Por outro lado, Erika Rossetto salienta que os objetos que estão sendo lançados agora já devem ter procedimentos para não piorar o cenário. “Essas iniciativas de remoção de lixo serão muito úteis nos casos em que por alguma falha ou acidente não seja possível seguir os protocolos de segurança”, acredita.
Marcas no céu e lua falsa. Estamos indo longe demais?
Um logo luminoso de uma empresa fictícia aparece entre estrelas no céu sobre uma cidade. A imagem abre o site da startup russa StartRocket, quer lançar outdoors orbitais no espaço para divulgar marcas, transmitir mensagens e até disponibilizar informações de emergência.

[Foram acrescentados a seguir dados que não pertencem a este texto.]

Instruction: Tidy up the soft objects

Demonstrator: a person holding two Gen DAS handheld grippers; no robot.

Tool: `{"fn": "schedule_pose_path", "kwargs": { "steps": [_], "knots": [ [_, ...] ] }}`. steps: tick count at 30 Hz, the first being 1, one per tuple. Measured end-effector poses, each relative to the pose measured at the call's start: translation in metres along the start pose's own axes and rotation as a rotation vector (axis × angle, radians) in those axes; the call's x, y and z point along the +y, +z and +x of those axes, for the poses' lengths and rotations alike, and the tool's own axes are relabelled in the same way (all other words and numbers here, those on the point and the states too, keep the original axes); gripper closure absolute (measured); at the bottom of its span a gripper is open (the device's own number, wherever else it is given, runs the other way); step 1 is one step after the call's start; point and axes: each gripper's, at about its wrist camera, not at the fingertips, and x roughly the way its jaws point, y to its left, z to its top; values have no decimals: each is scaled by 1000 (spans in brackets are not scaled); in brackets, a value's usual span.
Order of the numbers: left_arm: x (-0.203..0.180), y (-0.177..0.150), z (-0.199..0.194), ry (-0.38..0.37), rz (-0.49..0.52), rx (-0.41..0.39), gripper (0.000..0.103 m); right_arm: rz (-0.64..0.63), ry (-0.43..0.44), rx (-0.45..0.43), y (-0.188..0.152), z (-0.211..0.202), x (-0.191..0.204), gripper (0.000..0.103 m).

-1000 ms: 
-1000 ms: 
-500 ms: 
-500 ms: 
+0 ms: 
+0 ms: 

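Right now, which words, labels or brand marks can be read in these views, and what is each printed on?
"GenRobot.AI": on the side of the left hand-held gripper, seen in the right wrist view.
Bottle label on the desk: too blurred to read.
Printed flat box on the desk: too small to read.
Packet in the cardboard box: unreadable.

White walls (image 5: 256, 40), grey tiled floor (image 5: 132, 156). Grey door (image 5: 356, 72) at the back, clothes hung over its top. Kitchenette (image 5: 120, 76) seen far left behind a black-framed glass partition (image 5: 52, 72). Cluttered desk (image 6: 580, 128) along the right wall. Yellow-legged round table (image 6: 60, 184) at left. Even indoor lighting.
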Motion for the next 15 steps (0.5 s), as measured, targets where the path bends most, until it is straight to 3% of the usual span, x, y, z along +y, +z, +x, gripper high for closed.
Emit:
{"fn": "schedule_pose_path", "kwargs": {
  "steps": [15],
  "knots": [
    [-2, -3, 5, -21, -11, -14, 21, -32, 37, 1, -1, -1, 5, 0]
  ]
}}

A Pepsi chegou a se interessar pelo projeto, mas acabou voltando atrás temendo críticas.
Há dois anos, a imprensa chinesa noticiou que uma empresa planejava lançar no espaço uma “lua falsa” em 2022. Na verdade seria um satélite carregando um enorme espelho espacial para refletir a luz do sol na Terra, com o objetivo de melhorar a iluminação pública. A reportagem não encontrou novidades sobre a iniciativa.
Os especialistas ouvidos por Tilt se mostraram apreensivos quanto a essas iniciativas. Para Rossetto, o uso do espaço para marketing com cubesats [um tipo de satélite miniaturizado] é algo possível, mas depende se as empresas acreditarem que ter suas marcas visíveis do espaço vale o investimento.

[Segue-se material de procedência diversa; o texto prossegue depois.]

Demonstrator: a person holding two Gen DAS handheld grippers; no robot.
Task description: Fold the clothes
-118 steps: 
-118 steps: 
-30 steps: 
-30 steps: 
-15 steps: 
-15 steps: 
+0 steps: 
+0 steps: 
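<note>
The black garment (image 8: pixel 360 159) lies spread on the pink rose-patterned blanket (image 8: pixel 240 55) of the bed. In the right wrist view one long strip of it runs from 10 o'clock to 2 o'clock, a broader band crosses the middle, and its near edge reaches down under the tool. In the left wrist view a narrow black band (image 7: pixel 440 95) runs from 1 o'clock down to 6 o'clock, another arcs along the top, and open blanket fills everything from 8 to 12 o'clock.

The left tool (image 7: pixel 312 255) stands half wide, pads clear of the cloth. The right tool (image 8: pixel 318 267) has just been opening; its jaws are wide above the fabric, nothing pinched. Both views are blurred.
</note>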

“Além disso, uma demanda como essa intensificará o problema do lixo espacial, pois serão mais constelações orbitando a Terra”, salienta.
No caso da “lua falsa”, é difícil saber se o investimento seria válido. Afinal, é preciso levar em conta o tempo de vida, o risco de falha e a coordenação a atividade desse satélite entre regiões distintas, o que pode gerar estresse político.
Luc Piguet, da ClearSpace, afirma que “apesar de não parecer”, o espaço é um recurso limitado e, por isso, deveriam existir regras para o seu uso e defende seu desenvolvimento de maneira sustentável. “Hoje em dia, é mais ou menos como um faroeste. Deveriam existir mais regras e nós tê-las, mais cedo ou mais tarde”, afirma.
Thiago Gonçalves, da UFRJ, afirma que todas essas iniciativas são péssimas ideias e mudariam, como já tem feito, a maneira como o homem vê o céu. Neste ano, por exemplo, os brasileiros viram a olho nu os satélites da Starlink. “A gente tem sempre que lembrar que os céus noturnos são patrimônio da humanidade, são a maneira que a gente tem de se conectar com a natureza. A gente não pode simplesmente colocar uma luz artificial na frente e separar a humanidade do céu”, disse Gonçalves.